Маргарет тихо объяснила:

– Там на заднем плане свитки, на которых написаны законы – первые пять книг Библии, той ее части, что вы называете Ветхим заветом. Украшения называются коронами, они – знак нашего почитания пяти книг.

– Понимаю.

Знакомое лицо, лицо Тимми, наложенное на эти странные предметы, плыло у Лауры перед глазами. Все было так невероятно, гигантское недоразумение. Повисшее в комнате молчание было каким-то звенящим.

– Расскажите мне, как все было с самого начала, – сказала наконец Лаура, – а я потом расскажу вам про Тома. Ведь именно это мы и хотим узнать.

Маргарет села и, вздохнув, начала:

– Проблемы возникли с самого рождения. Питер был очень капризный ребенок, он плакал до истерик и плакал почти не переставая. Но наш первый врач сказал, что ничего страшного в этом нет, что многие младенцы ведут себя так.

Лаура кивнула:

– То же самое мне говорили про Тимми. Вы ведь знаете про Тимми?

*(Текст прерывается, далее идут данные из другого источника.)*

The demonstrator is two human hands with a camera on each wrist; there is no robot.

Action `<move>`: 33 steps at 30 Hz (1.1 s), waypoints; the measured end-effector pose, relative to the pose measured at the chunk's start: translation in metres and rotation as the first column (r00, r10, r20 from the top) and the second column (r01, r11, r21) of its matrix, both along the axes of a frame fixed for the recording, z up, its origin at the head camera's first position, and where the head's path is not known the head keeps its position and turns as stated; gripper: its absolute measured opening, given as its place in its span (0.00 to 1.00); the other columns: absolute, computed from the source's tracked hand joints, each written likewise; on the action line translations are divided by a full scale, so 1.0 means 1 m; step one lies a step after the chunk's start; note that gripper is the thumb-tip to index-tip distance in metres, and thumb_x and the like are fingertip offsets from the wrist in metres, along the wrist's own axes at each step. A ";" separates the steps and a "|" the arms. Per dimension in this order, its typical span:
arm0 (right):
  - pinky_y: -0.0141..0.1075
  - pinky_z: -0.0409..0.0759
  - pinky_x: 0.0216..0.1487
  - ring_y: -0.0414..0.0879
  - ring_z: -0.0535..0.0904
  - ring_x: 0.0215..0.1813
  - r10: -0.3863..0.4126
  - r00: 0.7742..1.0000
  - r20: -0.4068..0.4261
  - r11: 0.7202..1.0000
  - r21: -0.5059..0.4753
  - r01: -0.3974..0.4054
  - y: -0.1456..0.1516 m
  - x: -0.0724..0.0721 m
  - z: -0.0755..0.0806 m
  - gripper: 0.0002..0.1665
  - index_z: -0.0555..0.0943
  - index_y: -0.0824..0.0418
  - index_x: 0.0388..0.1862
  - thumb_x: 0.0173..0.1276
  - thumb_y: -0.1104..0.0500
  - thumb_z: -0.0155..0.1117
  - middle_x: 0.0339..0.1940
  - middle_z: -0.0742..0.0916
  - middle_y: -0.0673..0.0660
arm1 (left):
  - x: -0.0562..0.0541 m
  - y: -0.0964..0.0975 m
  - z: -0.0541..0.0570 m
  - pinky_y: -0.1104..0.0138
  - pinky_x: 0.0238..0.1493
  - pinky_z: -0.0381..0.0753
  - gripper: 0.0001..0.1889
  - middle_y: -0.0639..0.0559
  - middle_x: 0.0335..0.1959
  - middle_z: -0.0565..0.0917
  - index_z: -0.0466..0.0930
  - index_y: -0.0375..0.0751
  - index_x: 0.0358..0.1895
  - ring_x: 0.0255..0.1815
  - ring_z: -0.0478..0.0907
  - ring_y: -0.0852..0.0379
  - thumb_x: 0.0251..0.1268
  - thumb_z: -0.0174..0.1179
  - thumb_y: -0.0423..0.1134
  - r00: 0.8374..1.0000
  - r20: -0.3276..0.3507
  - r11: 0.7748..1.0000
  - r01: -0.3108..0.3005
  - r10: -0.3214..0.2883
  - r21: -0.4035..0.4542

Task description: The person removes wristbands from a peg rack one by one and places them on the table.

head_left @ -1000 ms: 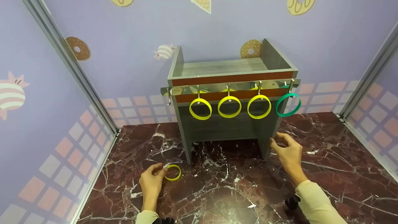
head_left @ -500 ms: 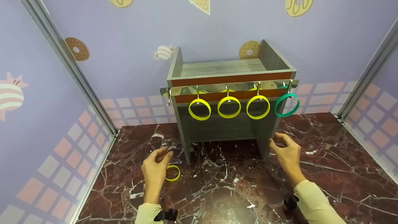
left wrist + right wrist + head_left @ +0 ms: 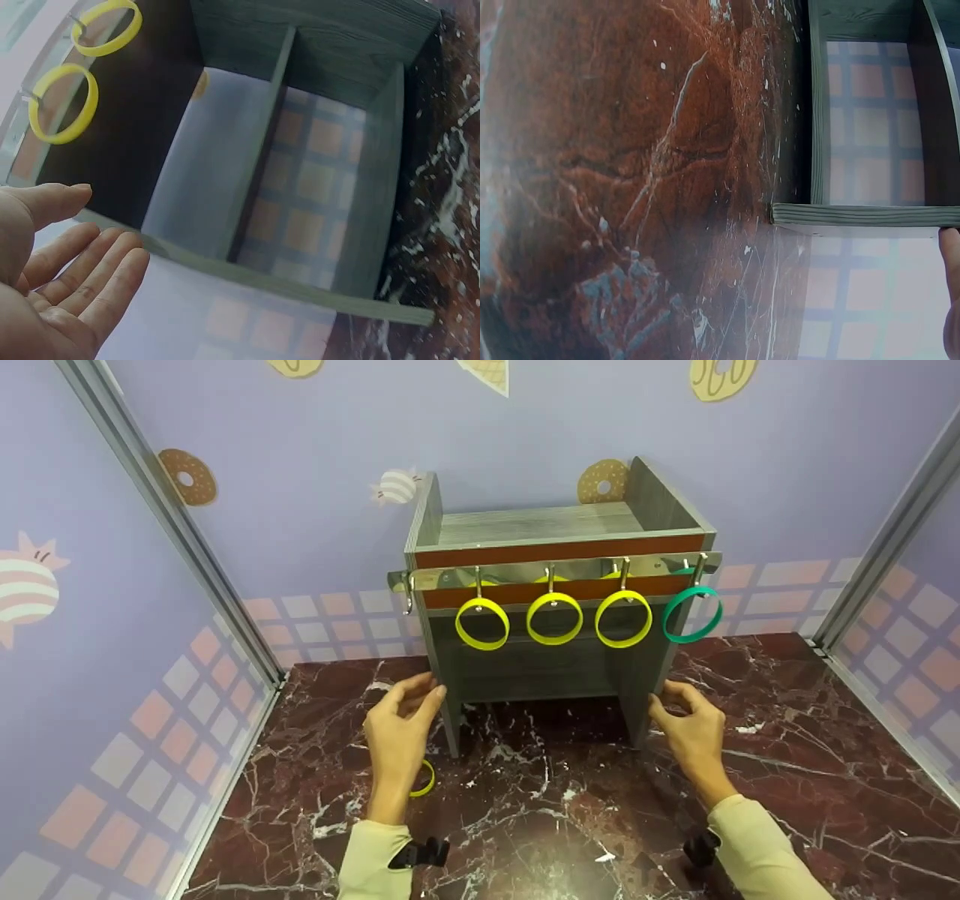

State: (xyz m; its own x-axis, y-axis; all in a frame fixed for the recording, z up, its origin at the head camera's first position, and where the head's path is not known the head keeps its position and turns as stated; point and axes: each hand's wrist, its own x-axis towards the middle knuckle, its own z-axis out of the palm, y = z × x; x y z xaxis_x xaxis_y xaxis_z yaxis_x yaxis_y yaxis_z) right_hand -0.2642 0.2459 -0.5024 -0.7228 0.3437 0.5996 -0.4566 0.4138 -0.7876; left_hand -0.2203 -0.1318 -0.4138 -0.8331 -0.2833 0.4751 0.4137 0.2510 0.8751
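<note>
A grey wooden shelf unit (image 3: 540,521) stands on the marble-patterned table. My left hand (image 3: 401,727) is at the front edge of its left side panel (image 3: 448,720). In the left wrist view the fingers (image 3: 112,281) are loosely extended beside that panel, with nothing held. My right hand (image 3: 691,727) touches the outer side of the right panel (image 3: 639,716); in the right wrist view only a fingertip (image 3: 949,244) shows against it. A yellow ring (image 3: 428,780) lies on the table, partly hidden by my left hand.
A metal hook rail (image 3: 517,574) runs across the unit's front. Three yellow rings hang from hooks, with a green ring (image 3: 693,615) at the right end; the far left hook (image 3: 408,594) is bare. Patterned lilac walls (image 3: 315,525) enclose the table (image 3: 525,825).
My left hand has left the yellow ring on the table and moved up and right to the unit's left side panel. My right hand has stayed at the right panel.
</note>
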 end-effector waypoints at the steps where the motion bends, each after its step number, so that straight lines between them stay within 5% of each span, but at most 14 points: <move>1: 0.18 0.81 0.30 0.28 0.85 0.34 0.002 1.000 0.007 1.000 -0.004 -0.002 0.002 -0.001 -0.002 0.12 0.88 0.75 0.45 0.61 0.78 0.74 0.35 0.91 0.69 | -0.001 0.002 0.003 0.65 0.53 0.88 0.14 0.43 0.46 0.91 0.89 0.33 0.52 0.45 0.90 0.49 0.68 0.74 0.36 1.000 -0.009 1.000 0.008 -0.008 0.003; 10: 0.20 0.83 0.32 0.28 0.85 0.36 0.028 1.000 0.000 0.999 -0.017 -0.028 0.006 -0.005 -0.009 0.11 0.88 0.74 0.45 0.62 0.76 0.74 0.36 0.91 0.68 | -0.007 0.018 0.019 0.65 0.54 0.88 0.14 0.42 0.47 0.91 0.88 0.31 0.53 0.46 0.90 0.48 0.69 0.73 0.34 0.996 -0.068 0.996 0.068 -0.064 0.056; 22: 0.20 0.83 0.32 0.28 0.85 0.34 0.025 1.000 0.012 1.000 -0.020 -0.024 0.002 0.002 0.000 0.12 0.87 0.75 0.45 0.61 0.79 0.73 0.36 0.90 0.70 | -0.015 0.025 0.029 0.65 0.54 0.88 0.15 0.38 0.50 0.90 0.87 0.28 0.56 0.49 0.90 0.45 0.70 0.71 0.31 0.992 -0.089 0.988 0.103 -0.092 0.116; 33: 0.19 0.82 0.33 0.27 0.85 0.37 0.011 0.999 0.037 1.000 -0.001 -0.011 0.007 -0.006 -0.007 0.13 0.89 0.72 0.46 0.62 0.76 0.76 0.38 0.92 0.66 | -0.023 0.026 0.044 0.66 0.53 0.88 0.15 0.36 0.49 0.90 0.87 0.25 0.55 0.49 0.90 0.44 0.69 0.71 0.29 0.986 -0.100 0.987 0.140 -0.131 0.080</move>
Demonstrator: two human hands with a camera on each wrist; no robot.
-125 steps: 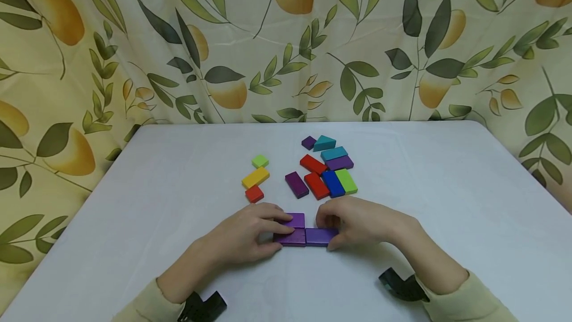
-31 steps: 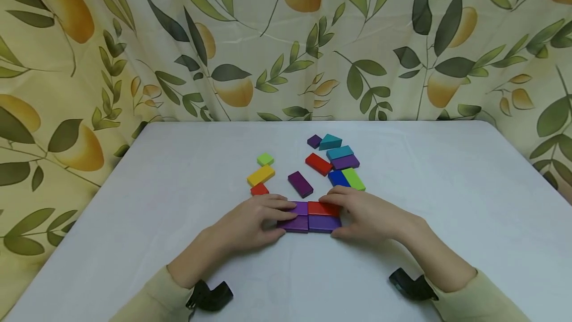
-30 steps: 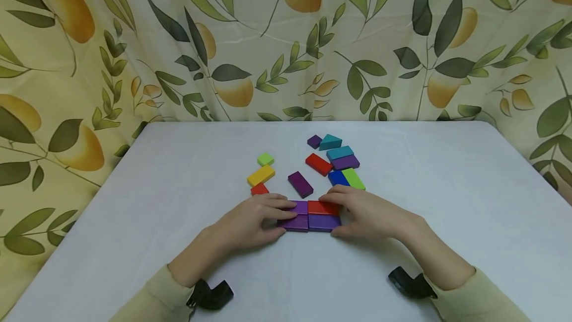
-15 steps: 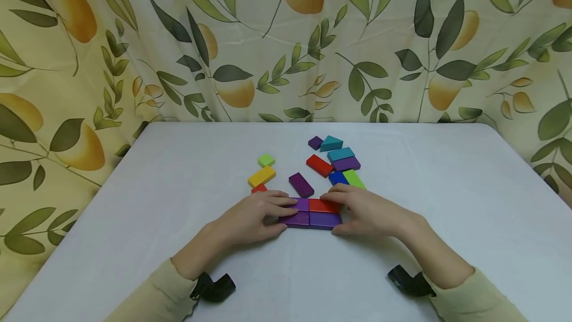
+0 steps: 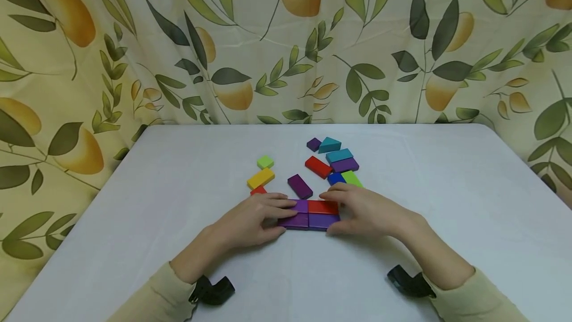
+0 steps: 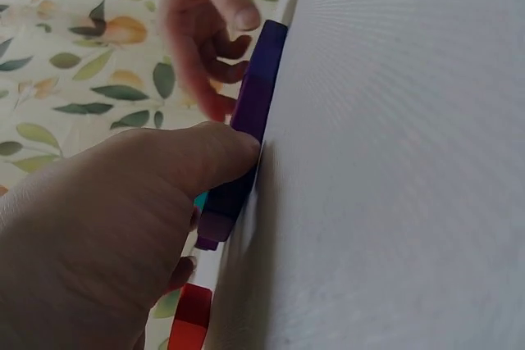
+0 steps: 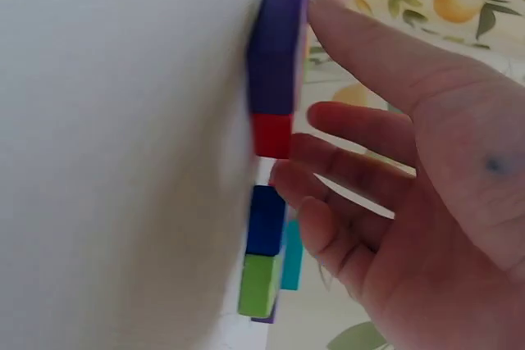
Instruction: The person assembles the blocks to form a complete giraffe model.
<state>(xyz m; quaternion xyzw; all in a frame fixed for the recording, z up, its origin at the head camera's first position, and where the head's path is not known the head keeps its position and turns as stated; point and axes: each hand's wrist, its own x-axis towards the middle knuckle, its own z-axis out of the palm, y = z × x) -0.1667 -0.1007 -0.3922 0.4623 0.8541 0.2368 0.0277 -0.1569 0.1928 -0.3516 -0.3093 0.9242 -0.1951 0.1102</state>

– Да. Ральф Маккензи сказал нам.

– Ну, а дальше?

– Потом мы переехали сюда. У отца Артура был удар, и все дела он передал Артуру. Артур в то время работал над докторской диссертацией по литературе, работу пришлось бросить, хотя он и сейчас знает больше, чем иной профессор.

– Лаура хочет послушать про Питера, а не про меня, – перебил Маргарет Артур.

– Мы обратились к другому педиатру, потом еще к одному, а Питер тем временем худел и слабел, потом заболел пневмонией, поправился, выздоровел и опять заболел. – Маргарет беспомощно развела руками. – А потом на нас обрушился этот удар, мы, наконец, узнали, что с ним такое. И тогда мы объехали чуть ли не всю страну, побывали во всех известных больницах от Миннесоты до Бостона. Вплоть до самого последнего месяца мы пытались что-то сделать, надеялись помочь нашему милому мальчику. Мы обратились к крупнейшему специалисту в Нью-Йорке, мы…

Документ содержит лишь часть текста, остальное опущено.